I would strongly suggest that you go to your IT team and figure out why sort doesn't do a textual sort on that first column. This is a pretty standard Linux tool, and the fact that it's not behaving as expected is concerning.

To answer your question, yes, you could replace the file and SMRT-SV will detect that it changed because of the timestamp difference. Then it will re-run from that step.

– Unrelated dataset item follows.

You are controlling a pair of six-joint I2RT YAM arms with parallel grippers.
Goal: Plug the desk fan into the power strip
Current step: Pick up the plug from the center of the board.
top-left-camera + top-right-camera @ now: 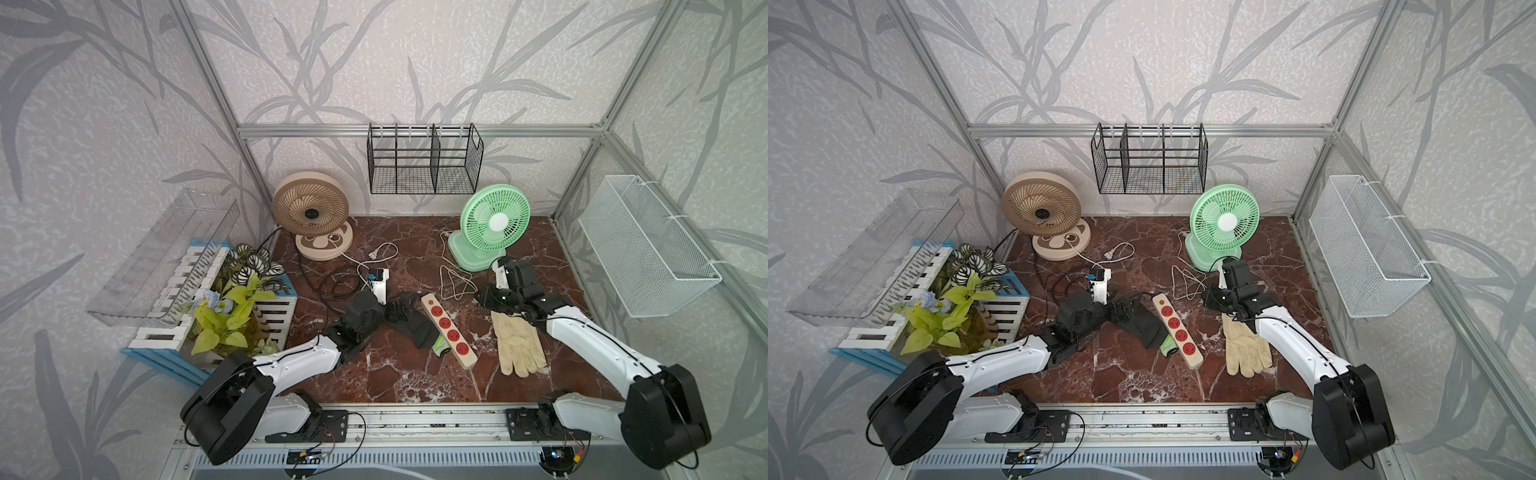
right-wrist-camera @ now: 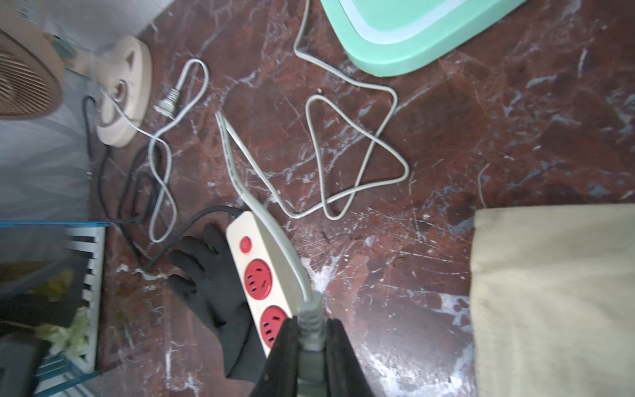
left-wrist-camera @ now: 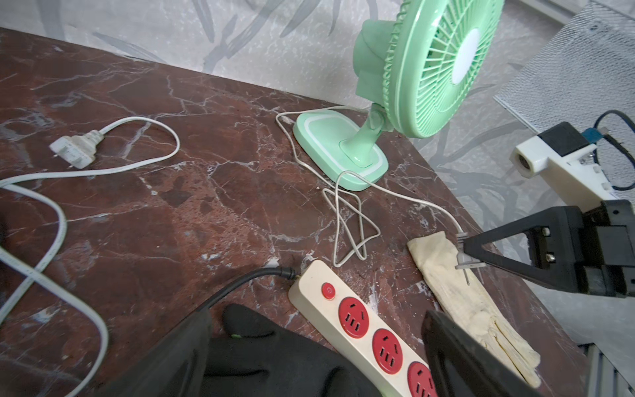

I think if you do this, I can guarantee it's going to fail downstream unless the problem with sort on this system is worked out.

I am going to close this, but if you need to revisit this problem, you can re-open it.

rozaimirazali commented 5 years ago

I ran a fresh job in a new folder and I got the same error message.

[Wed May 1 19:10:24 2019] rule detect_gaps_annotate_coverage: input: detect/gaps/gaps_no_cov_del.bed, detect/coverage/coverage.bed output: detect/gaps/gaps_with_cov_del.bed jobid: 25 wildcards: svtype=del

Error: Sorted input specified, but the file detect/coverage/coverage.bed has the following out of order record 10 50 100 0 [Wed May 1 19:10:24 2019] Error in rule detect_gaps_annotate_coverage: jobid: 25 output: detect/gaps/gaps_with_cov_del.bed

RuleException: CalledProcessError in line 438 of /gpfs/software/genomics/smrtsv2/smrtsv2/rules/detect.snakefile: Command ' set -euo pipefail; bedtools intersect -a detect/gaps/gaps_no_cov_del.bed -b detect/coverage/coverage.bed -sorted -wao | awk 'OFS="\t" { if ($13 == ".") { $13 = 0 } print }' | cut -f 1-6,8- | bedtools groupby -i stdin -g 1,2,3,4,5,6,7,8 -c 12 -o mean >detect/gaps/gaps_with_cov_del.bed ' returned non-zero exit status 1. File "/gpfs/software/genomics/smrtsv2/smrtsv2/rules/detect.snakefile", line 438, in __rule_detect_gaps_annotate_coverage File "/gpfs/software/genomics/smrtsv2/smrtsv2/dep/conda/build/envs/python3/lib/python3.6/concurrent/futures/thread.py", line 55, in run Removing output files of failed job detect_gaps_annotate_coverage since they might be corrupted: detect/gaps/gaps_with_cov_del.bed Shutting down, this might take some time. Exiting because a job execution failed. Look above for error message Complete log: /gpfs/projects/SDR_gref_ymokrab/sv/smrtsv2/analysis2/.snakemake/log/2019-04-30T083543.793097.snakemake.log Failed to identify candidate regions

I have discussed with the IT team and they are getting the same unsorted output with the following commands:

sort -k 1,1 -k 2,2n detect/coverage/coverage.bed > cov_sorted.bed
cut -f1 cov_sorted.bed | uniq -c > sort.txt

We actually tested with three different OSes - Ubuntu, Redhat and MacOS. All of them requires -V to sort the chromosome properly.

Do you mind to tell me what version of sort and OS you used?

paudano commented 5 years ago

CentOS 6, sort 8.4. I was able to sort your file on an Arch machine with sort 8.3.1.

I wonder if it has something to do with LANG, or "LC" environment variables. Try export LC_ALL=C in a terminal session and then run sort in that session. If that fixes it, then make sure that is exported before running the pipeline.

I can't explain why it wouldn't at least sort the same records together even if they were out of order. Could it be interpreting it as variable-byte encoding?